#### INSTRUCTIONS TO FOLLOW
An exact repetition of the records is required. Leave nothing out.

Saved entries

--------------------

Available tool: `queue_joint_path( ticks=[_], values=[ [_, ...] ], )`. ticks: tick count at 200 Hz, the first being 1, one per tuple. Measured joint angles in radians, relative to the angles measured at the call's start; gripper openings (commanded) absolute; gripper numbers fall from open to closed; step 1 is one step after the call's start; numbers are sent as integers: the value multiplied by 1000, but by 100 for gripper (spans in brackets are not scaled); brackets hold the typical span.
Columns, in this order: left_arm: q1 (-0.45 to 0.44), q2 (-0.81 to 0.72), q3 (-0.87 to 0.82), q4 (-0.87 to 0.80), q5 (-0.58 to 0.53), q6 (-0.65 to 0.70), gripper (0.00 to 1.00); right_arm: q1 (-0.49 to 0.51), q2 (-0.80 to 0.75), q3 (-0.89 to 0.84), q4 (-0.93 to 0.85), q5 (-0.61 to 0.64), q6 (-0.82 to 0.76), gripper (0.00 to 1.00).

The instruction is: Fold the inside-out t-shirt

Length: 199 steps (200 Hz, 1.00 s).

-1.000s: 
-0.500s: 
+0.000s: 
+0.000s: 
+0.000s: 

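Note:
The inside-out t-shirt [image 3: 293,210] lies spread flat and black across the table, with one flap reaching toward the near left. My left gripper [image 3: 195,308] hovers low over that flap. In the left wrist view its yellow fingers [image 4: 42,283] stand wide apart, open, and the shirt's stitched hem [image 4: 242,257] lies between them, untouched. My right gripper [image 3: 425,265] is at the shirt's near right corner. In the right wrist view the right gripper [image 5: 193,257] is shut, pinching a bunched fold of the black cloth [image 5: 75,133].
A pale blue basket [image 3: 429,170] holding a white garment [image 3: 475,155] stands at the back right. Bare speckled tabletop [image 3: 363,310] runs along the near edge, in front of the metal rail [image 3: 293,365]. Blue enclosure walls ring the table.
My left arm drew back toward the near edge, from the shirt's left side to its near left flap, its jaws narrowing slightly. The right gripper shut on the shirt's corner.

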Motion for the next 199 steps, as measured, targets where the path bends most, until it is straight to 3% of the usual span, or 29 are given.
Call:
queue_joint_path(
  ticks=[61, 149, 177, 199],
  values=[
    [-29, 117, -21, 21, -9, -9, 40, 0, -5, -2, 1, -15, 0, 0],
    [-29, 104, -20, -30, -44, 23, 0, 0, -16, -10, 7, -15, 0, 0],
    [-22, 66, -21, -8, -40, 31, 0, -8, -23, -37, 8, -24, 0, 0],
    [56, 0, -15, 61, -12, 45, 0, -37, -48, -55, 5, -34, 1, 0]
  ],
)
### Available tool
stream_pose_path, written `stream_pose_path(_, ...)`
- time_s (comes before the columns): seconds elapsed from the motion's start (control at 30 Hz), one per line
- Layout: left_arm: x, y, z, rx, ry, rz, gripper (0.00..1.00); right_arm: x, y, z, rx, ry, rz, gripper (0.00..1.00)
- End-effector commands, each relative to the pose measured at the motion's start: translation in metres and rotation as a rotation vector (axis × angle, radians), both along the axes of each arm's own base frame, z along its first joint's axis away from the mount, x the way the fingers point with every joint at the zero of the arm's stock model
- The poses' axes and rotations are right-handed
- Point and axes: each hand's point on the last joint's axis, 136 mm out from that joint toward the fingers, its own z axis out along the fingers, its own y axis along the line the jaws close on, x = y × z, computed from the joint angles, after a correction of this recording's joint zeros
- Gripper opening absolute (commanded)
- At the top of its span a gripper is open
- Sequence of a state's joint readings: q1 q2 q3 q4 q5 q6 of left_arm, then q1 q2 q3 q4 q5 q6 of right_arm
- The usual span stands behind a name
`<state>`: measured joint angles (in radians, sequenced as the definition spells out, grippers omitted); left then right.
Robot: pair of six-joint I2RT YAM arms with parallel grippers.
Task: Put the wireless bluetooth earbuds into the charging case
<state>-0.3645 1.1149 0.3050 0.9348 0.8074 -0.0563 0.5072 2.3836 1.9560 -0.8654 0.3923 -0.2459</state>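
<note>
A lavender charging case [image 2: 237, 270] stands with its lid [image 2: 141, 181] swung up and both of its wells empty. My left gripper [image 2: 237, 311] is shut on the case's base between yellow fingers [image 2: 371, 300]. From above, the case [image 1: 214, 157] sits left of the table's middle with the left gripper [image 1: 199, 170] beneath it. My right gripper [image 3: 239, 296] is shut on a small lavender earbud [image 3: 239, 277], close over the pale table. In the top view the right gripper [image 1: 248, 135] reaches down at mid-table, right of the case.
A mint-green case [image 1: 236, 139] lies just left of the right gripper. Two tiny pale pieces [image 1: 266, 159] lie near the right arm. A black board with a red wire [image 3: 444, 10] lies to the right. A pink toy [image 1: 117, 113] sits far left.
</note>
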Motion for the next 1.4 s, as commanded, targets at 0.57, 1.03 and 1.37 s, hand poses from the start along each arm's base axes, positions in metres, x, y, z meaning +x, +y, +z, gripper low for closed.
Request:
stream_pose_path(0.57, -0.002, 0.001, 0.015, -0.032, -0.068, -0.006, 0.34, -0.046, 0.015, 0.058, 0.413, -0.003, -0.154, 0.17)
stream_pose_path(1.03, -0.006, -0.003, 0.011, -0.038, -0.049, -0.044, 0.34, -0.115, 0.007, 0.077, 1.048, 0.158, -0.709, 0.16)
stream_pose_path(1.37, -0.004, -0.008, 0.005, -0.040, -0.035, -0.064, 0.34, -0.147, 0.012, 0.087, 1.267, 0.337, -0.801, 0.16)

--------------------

#### EXPECTED ANSWER
Available tool: `queue_joint_path( ticks=[_], values=[ [_, ...] ], )`. ticks: tick count at 200 Hz, the first being 1, one per tuple. Measured joint angles in radians, relative to the angles measured at the call's start; gripper openings (commanded) absolute; gripper numbers fall from open to closed; step 1 is one step after the call's start; numbers are sent as integers: the value multiplied by 1000, but by 100 for gripper (spans in brackets are not scaled); brackets hold the typical span.
Columns, in this order: left_arm: q1 (-0.45 to 0.44), q2 (-0.81 to 0.72), q3 (-0.87 to 0.82), q4 (-0.87 to 0.80), q5 (-0.58 to 0.53), q6 (-0.65 to 0.70), gripper (0.00 to 1.00); right_arm: q1 (-0.49 to 0.51), q2 (-0.80 to 0.75), q3 (-0.89 to 0.84), q4 (-0.93 to 0.85), q5 (-0.61 to 0.64), q6 (-0.82 to 0.76), gripper (0.00 to 1.00).

The instruction is: Fold the inside-out t-shirt

Length: 199 steps (200 Hz, 1.00 s).

-1.000s: 
-0.500s: 
+0.000s: 
+0.000s: 
+0.000s: 

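Note:
The inside-out t-shirt [image 3: 293,210] lies spread flat and black across the table, with one flap reaching toward the near left. My left gripper [image 3: 195,308] hovers low over that flap. In the left wrist view its yellow fingers [image 4: 42,283] stand wide apart, open, and the shirt's stitched hem [image 4: 242,257] lies between them, untouched. My right gripper [image 3: 425,265] is at the shirt's near right corner. In the right wrist view the right gripper [image 5: 193,257] is shut, pinching a bunched fold of the black cloth [image 5: 75,133].
A pale blue basket [image 3: 429,170] holding a white garment [image 3: 475,155] stands at the back right. Bare speckled tabletop [image 3: 363,310] runs along the near edge, in front of the metal rail [image 3: 293,365]. Blue enclosure walls ring the table.
My left arm drew back toward the near edge, from the shirt's left side to its near left flap, its jaws narrowing slightly. The right gripper shut on the shirt's corner.
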
Motion for the next 199 steps, as measured, targets where the path bends most, until it is straight to 3% of the usual span, or 29 are given.
Call:
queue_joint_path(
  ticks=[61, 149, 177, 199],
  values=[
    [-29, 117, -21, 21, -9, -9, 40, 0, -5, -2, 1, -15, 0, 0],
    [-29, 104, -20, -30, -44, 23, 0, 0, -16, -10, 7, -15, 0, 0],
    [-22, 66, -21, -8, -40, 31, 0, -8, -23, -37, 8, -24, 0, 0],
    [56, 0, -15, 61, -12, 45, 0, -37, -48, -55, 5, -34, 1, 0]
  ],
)
### Available tool
stream_pose_path, written `stream_pose_path(_, ...)`
- time_s (comes before the columns): seconds elapsed from the motion's start (control at 30 Hz), one per line
- Layout: left_arm: x, y, z, rx, ry, rz, gripper (0.00..1.00); right_arm: x, y, z, rx, ry, rz, gripper (0.00..1.00)
- End-effector commands, each relative to the pose measured at the motion's start: translation in metres and rotation as a rotation vector (axis × angle, radians), both along the axes of each arm's own base frame, z along its first joint's axis away from the mount, x the way the fingers point with every joint at the zero of the arm's stock model
- The poses' axes and rotations are right-handed
- Point and axes: each hand's point on the last joint's axis, 136 mm out from that joint toward the fingers, its own z axis out along the fingers, its own y axis along the line the jaws close on, x = y × z, computed from the joint angles, after a correction of this recording's joint zeros
- Gripper opening absolute (commanded)
- At the top of its span a gripper is open
- Sequence of a state's joint readings: q1 q2 q3 q4 q5 q6 of left_arm, then q1 q2 q3 q4 q5 q6 of right_arm
- The usual span stands behind a name
`<state>`: measured joint angles (in radians, sequenced as the definition spells out, grippers omitted); left then right.
Robot: pair of six-joint I2RT YAM arms with parallel grippers.
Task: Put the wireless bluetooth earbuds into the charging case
<state>-0.3645 1.1149 0.3050 0.9348 0.8074 -0.0563 0.5072 2.3836 1.9560 -0.8654 0.3923 -0.2459</state>
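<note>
A lavender charging case [image 2: 237, 270] stands with its lid [image 2: 141, 181] swung up and both of its wells empty. My left gripper [image 2: 237, 311] is shut on the case's base between yellow fingers [image 2: 371, 300]. From above, the case [image 1: 214, 157] sits left of the table's middle with the left gripper [image 1: 199, 170] beneath it. My right gripper [image 3: 239, 296] is shut on a small lavender earbud [image 3: 239, 277], close over the pale table. In the top view the right gripper [image 1: 248, 135] reaches down at mid-table, right of the case.
A mint-green case [image 1: 236, 139] lies just left of the right gripper. Two tiny pale pieces [image 1: 266, 159] lie near the right arm. A black board with a red wire [image 3: 444, 10] lies to the right. A pink toy [image 1: 117, 113] sits far left.
</note>
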Motion for the next 1.4 s, as commanded, targets at 0.57, 1.03 and 1.37 s, hand poses from the start along each arm's base axes, positions in metres, x, y, z meaning +x, +y, +z, gripper low for closed.
Request:
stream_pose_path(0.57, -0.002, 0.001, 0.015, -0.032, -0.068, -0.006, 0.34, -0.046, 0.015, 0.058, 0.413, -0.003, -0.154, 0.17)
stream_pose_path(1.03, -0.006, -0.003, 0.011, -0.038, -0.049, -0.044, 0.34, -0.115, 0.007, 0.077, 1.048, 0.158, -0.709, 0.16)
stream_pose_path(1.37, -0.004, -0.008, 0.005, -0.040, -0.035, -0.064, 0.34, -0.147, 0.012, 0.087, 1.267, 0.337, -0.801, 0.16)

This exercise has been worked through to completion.